Yes you do need to apply as individuals.


----------



## rubytwo

*Does this sound right?*

Sorry but I have another question re the Fast track application process.

I've made the application but have received an unexpected result.

I lodged the request at the end of last year and the application was quickly listed as "Deferred". I wasn't that surprised by this. Because we arrived into Portugal last July I understood that I am supposed to apply after December 31 but before the end of March 2018. However, someone told me that this wasn't strictly enforced so I thought that I may as well get the request underway.

Given that the request is still deferred I sent a message to confirm if I need to keep checking or if they will contact me when they need any more information. They have responded that no further information is required!?!? 
So far the only information that I have provided is the commencement year and the country where my income is based.

In other threads on the subject people have mentioned submitting forms for their application so I'm not sure if my expreience is similar to others who have made the application via the Financias site??


----------



## RichardHenshall

rubytwo said:


> Sorry but I have another question re the Fast track application process.
> 
> I've made the application but have received an unexpected result.
> 
> I lodged the request at the end of last year and the application was quickly listed as "Deferred". ...


I think you'll find the status is _Deferido_.

Deferido indica, principalmente, algo que foi atendido ou aprovado (ie mainly indicates something that was attended or approved). 

I admit to reading the response to this question on another forum.


----------



## rubytwo

RichardHenshall said:


> I think you'll find the status is _Deferido_.
> 
> Deferido indica, principalmente, algo que foi atendido ou aprovado (ie mainly indicates something that was attended or approved).
> 
> I admit to reading the response to this question on another forum.


Thank you.
However my main surprise was that they may not need any more information for my application....


----------



## ViaVinho

rubytwo said:


> Thank you.
> However my main surprise was that they may not need any more information for my application....

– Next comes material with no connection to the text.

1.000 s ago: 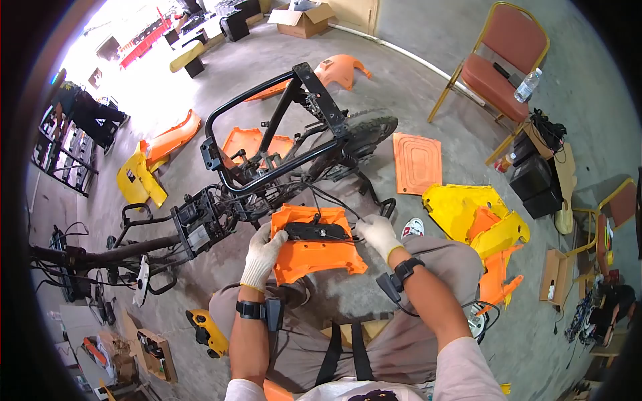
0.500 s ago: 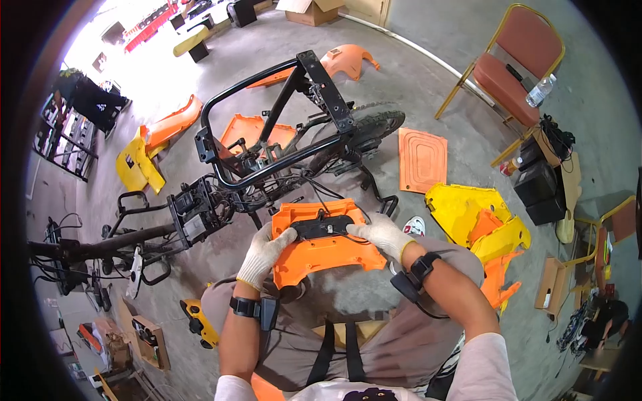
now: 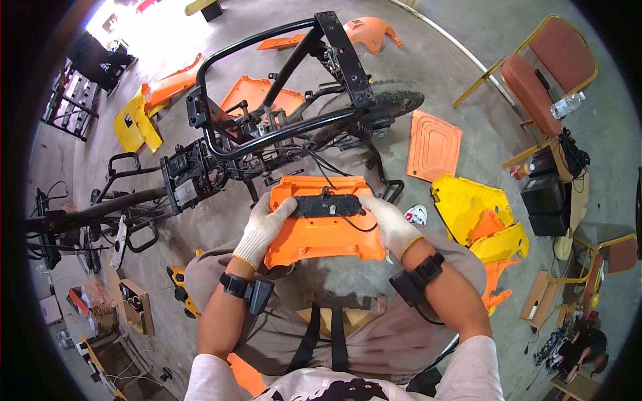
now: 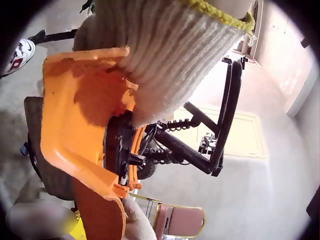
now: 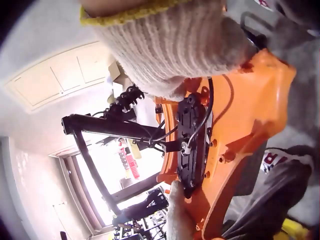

It is unclear why they may need more information - it seems that your application has been approved. You might be able to confirm this at your local financas office.
Or prehaps I'm misinterpreting something....
VV


----------



## rubytwo

ViaVinho said:


> It is unclear why they may need more information - it seems that your application has been approved. You might be able to confirm this at your local financas office.
> Or prehaps I'm misinterpreting something....
> VV


Well that would be great!

I have to say that every other process that we went through in our move to Portugal was a lot more complicated than we had expected. So that this application might be finished in one go is a bit of a shock......a very nice shock!!......,but a shock nonetheless.


----------



## yotor

Pgmills said:


> Just a heads up. You can now apply for this status online on the Financas site.


This is going to sound either weird or stupid but........ I recieved my NHR last year and only kept a file copy of it in my laptop. A few days ago I had a serious prob with my laptop and lost lots of files, incl the copy of my NHR certificate!
Would you know where I need to contact to get a duplicate ?
Thanks
David


----------



## hktoportugal

If you have online access to the Financas website you can see the status there (start year and end year) under you personal information.


----------